What sticks out like a sore thumb? The egregious and routine double standard. It is virtually impossible to catalogue all of the Obama administration scandals the media either downplayed or simply ignored, a reality that stands in stark contrast to its ongoing effort to shape the Trump-Russia collusion Narrative, almost invariably relying on “unnamed” or “anonymous” government sources to do so.
What about the avalanche of spying conducted by the Obama administration? The same media obsessed with Trump remains calculatingly indifferent to Americans unmasked by U.S. Ambassador to the UN Samatha Power, the NSA’s monitoring of congressional opponents meeting with Israeli Prime Minister Benjamin Netanyahu, the planting of an FBI informant in the Trump campaign, and the penetration of the Senate Intelligence Committee’s computer network, courtesy of former CIA Director John Brennan, who orchestrated the attack and then lied about having done so.
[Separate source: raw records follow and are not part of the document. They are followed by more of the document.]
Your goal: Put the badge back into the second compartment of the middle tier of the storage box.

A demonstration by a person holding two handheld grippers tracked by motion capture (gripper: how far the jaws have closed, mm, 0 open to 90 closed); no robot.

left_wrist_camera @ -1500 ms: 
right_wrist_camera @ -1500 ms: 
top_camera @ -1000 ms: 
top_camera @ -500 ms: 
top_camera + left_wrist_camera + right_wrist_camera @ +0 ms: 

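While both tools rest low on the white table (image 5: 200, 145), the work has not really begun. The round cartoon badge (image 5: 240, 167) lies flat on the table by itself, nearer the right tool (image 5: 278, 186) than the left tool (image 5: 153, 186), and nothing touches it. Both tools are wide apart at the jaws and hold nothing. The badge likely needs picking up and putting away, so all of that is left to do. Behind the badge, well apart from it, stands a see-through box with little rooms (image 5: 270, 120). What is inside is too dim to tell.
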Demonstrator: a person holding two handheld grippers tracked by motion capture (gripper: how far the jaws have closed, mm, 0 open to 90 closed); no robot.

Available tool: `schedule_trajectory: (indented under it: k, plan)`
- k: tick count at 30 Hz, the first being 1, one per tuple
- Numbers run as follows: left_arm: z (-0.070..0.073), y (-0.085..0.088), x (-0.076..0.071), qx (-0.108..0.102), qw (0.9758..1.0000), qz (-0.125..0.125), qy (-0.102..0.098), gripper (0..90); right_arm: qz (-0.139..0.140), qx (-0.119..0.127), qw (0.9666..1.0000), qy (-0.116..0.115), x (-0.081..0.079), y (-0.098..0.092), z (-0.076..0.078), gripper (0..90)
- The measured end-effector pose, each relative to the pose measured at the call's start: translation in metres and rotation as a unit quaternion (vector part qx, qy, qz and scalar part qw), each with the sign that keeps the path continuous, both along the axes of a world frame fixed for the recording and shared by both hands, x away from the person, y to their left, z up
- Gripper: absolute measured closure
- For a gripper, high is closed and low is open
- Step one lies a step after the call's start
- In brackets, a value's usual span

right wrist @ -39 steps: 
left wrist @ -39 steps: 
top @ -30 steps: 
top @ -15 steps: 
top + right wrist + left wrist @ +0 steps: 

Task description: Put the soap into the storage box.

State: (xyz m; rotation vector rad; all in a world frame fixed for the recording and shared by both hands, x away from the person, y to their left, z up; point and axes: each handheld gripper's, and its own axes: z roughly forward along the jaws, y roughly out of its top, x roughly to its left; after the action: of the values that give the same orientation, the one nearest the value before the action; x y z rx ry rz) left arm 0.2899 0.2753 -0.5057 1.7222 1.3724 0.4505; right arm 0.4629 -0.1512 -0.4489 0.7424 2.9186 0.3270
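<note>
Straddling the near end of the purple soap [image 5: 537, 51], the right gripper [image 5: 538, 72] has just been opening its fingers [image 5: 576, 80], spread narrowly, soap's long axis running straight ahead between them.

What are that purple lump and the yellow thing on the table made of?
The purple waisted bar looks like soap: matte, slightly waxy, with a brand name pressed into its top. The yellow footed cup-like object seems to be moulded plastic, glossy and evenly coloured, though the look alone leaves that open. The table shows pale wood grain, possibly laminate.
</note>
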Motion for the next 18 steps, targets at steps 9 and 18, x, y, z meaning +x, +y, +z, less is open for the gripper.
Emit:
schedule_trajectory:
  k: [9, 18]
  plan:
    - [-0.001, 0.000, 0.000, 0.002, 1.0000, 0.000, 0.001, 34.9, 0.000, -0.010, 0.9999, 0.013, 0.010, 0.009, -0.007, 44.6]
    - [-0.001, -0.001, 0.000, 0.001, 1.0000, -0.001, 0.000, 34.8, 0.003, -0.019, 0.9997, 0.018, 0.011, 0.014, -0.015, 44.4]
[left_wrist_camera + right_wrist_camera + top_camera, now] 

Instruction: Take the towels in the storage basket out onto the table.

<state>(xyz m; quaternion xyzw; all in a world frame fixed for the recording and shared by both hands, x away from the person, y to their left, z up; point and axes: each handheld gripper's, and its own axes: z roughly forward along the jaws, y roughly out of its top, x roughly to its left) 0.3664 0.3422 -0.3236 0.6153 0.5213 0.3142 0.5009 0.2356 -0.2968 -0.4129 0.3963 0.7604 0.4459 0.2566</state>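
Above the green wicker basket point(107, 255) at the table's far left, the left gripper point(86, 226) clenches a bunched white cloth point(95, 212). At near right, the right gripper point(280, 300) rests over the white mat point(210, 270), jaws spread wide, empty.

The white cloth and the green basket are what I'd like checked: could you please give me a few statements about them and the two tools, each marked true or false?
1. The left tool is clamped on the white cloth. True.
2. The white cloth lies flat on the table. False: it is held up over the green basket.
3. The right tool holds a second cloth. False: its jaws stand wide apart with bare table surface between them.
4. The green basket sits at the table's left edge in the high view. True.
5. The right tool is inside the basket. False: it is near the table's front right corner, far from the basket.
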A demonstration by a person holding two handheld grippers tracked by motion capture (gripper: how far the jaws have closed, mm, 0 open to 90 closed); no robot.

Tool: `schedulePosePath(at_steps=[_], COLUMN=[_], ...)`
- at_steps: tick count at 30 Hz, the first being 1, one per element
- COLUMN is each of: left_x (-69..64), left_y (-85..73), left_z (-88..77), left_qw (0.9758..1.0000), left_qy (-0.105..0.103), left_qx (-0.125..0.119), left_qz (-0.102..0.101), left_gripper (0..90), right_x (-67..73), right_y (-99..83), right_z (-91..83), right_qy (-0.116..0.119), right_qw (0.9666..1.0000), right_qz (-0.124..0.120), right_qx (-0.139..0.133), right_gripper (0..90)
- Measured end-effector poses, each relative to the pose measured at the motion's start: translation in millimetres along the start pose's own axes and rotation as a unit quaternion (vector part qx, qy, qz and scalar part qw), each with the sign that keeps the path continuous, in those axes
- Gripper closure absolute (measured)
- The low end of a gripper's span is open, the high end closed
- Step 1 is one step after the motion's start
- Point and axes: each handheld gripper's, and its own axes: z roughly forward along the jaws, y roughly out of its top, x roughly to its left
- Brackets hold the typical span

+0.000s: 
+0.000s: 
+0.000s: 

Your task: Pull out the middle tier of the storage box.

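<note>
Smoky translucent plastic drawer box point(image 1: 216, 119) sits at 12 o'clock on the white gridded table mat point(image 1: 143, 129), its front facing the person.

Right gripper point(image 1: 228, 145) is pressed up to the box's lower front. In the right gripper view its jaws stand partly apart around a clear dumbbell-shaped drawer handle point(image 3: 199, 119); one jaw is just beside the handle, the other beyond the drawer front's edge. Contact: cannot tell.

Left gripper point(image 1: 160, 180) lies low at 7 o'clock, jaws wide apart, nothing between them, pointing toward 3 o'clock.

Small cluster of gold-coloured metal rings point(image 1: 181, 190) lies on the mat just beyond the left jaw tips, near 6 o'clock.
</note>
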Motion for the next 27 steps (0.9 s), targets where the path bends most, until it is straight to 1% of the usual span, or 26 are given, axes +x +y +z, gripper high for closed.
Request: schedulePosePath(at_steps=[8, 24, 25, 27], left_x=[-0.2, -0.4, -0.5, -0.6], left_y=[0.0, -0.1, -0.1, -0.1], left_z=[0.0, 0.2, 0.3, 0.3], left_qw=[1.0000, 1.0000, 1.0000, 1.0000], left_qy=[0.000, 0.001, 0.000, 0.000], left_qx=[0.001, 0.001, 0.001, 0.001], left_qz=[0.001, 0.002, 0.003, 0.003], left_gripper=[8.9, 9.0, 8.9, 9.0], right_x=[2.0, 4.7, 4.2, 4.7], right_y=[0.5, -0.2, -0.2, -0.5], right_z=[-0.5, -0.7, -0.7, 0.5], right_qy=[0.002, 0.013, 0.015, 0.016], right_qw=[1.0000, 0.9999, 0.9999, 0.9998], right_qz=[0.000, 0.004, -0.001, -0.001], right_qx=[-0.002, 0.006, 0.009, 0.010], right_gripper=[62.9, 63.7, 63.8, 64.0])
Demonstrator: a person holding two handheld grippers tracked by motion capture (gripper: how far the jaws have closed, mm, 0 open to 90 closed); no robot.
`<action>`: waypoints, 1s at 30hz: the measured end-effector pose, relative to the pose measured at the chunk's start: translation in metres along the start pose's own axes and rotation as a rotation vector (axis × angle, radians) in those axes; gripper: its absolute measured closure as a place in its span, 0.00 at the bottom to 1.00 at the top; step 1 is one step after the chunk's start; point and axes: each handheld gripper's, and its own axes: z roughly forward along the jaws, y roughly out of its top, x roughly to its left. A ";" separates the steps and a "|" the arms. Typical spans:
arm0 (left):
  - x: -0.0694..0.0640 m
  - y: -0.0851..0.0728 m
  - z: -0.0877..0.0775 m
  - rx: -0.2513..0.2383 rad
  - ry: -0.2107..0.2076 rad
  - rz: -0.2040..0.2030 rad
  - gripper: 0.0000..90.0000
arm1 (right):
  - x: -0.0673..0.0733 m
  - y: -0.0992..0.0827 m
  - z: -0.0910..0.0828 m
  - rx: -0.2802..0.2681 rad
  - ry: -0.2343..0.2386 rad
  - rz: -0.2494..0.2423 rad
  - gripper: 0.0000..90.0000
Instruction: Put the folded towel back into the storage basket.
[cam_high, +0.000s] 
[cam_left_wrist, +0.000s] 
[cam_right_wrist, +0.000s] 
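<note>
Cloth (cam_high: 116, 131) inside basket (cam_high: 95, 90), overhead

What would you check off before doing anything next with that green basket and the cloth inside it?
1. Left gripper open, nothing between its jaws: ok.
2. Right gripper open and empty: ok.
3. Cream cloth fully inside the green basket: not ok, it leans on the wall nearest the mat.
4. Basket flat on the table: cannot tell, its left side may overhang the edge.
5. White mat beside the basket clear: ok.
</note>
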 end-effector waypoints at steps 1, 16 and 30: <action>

Where is Brennan today? Now without a security clearance, he’s working in the media as a senior national security and intelligence analyst for NBC and MSNBC. Part of that “analysis”? Calling Trump a traitor. Not to be outdone, CNN employs former Obama administration Director of National Intelligence James Clapper, who perjured himself before the Senate Intelligence Committee in 2013 and allegedly leaked the Christopher Steele dossier to CNN, according to a House Intelligence Committee report.
Such hires reveal a great deal about why, absent any evidence of collusion evinced during an investigation that is now in its second year, the Trump-Russia Narrative remains unchanged.
Thus, media assertions of Trump’s “assaults” on the press ring exceedingly hollow. They get even hollower when they are asserted by those whose coverage of Trump and his administration has been 91% negative, whose Democrat members outnumber Republican members by four to one, and whose political contributions favored Clinton over Trump by a 96% to 4% margin, according to the Center for Public Integrity.
The media’s relationship with the public? According to a Gallup poll taken in June, public trust in the media has reached historic lows.
Nonetheless, CNN’s Brian Stelter remains hopeful. “Although there’s a longstanding debate about the effectiveness of newspaper editorials, there is certainly strength in numbers — the greater the number of participants, the more readers will see the message.”
And therein lies the ultimate expression of self-imposed obliviousness: How is the Trump-bashing “message” today remotely distinguishable from the glut of Trump-bashing messages routinely disseminated by the media for more than three years?
To paraphrase The Who, “Meet the new bash, same as the old bash.”
Make no mistake, the greatest threat to our First Amendment freedom of the press, and to Liberty itself, is not Trump’s criticism of abject Leftmedia bias, the greatest threat IS abject Leftmedia bias.